_THE PROBLEM_: Skip all pictures, then copy the lines from the start of the data through the line with "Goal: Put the", keeping both ends.
_ _ _ _ _ _ _
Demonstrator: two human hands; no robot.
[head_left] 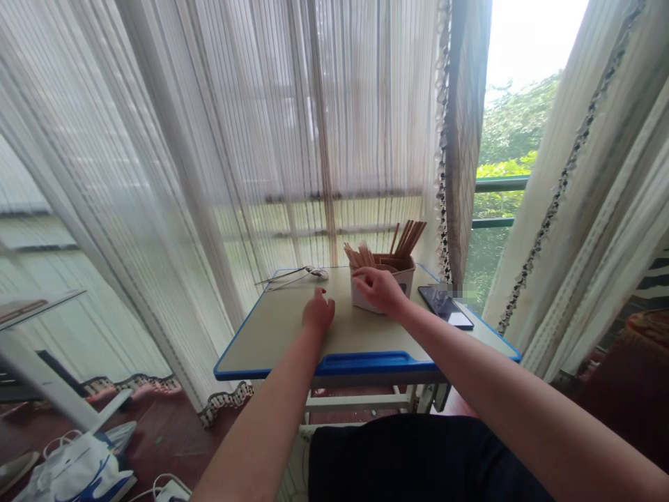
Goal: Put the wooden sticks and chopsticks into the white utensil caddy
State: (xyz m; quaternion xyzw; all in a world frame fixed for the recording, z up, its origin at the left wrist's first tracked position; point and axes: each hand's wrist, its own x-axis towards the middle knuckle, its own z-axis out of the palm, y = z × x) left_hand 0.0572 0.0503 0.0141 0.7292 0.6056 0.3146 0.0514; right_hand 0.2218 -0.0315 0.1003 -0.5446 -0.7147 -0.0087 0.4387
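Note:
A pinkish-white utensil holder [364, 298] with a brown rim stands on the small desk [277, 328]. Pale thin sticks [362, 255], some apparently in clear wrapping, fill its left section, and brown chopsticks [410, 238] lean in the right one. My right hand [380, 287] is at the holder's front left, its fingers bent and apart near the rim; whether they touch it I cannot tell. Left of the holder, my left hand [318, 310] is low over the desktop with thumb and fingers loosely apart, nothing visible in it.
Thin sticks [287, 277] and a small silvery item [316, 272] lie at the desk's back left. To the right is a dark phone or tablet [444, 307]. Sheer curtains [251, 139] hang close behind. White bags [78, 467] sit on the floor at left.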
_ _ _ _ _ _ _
_SOLUTION TO THIS EXERCISE_:
Demonstrator: two human hands; no robot.
[head_left] 
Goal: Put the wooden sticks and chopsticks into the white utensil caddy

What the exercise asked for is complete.